OCD AND ANXIETY
If you have posttraumatic stress disorder (PTSD), just thinking about the event that’s changed your life and caused so much pain and anxiety is agonizing. Going out into the world to face real-life scenarios related to your trauma probably seems even more unbearable.
“When someone has PTSD, their life becomes smaller and more limited because they avoid people and situations that stir up memories about their trauma,” says Tracey Lichner, PhD, LP, clinical director of Rogers Behavioral Health–Minneapolis.
The problem with avoidance is as the disorder progresses, you may feel you can no longer go to work, go out with family and friends or leave home at all. “Avoidance makes it harder to overcome PTSD symptoms because a person never has the chance to learn they can ride out their anxiety if they are triggered,” says Dr. Lichner.
With the help of trained professionals, you can take small steps towards facing your trauma. “At Rogers, we use prolonged exposure therapy,” says Dr. Lichner. “It’s a highly researched technique proven effective and efficient in reducing symptoms in those with PTSD.” Prolonged exposure has two major components: imaginal and in vivo exposure.
“People commonly try to push thoughts and memories about the traumatic event out of their minds, because they are so emotionally upsetting and physically activating,” says Dr. Lichner. “At a certain point in treatment, we help patients talk about the trauma, ask them to describe what happened to them in detail and process the event together.”

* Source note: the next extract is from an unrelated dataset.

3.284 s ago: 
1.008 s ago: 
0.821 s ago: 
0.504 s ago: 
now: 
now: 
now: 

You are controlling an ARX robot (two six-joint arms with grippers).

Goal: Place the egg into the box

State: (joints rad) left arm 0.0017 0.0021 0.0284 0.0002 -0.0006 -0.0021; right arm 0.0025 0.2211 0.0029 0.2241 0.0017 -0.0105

Over time, you’ll become less distressed about the trauma and learn you have the power to tolerate your emotions surrounding it. Imaginal exposure also helps modify any unhelpful beliefs you may have, such as the event was completely your fault or you could have prevented it somehow.
“In vivo means ‘in real life,’” says Dr. Lichner. “We use it to help patients complete exposure exercises in public places, like malls, theaters or crowded restaurants. Many people with PTSD are afraid of going out in public, but in vivo exposure helps individuals learn to tolerate anxiety. With repeated exposure, distress decreases and they realize public spaces are objectively safe.”
For example, if you were assaulted, you may begin in vivo exposure by looking at photos of people online who resemble your perpetrator, a tall male. Over time, you may practice approaching safe people in your life who are tall men.
“Prolonged exposure therapy helps people reclaim their lives and find ways to live with traumatic memories, so they can move forward,” says Dr. Lichner. Prolonged exposure therapy is available through Rogers’ partial hospital programs for PTSD in Oconomowoc, Brown Deer, West Allis and Appleton, Wisconsin, and opening in May 2017 in Eden Prairie, Minnesota.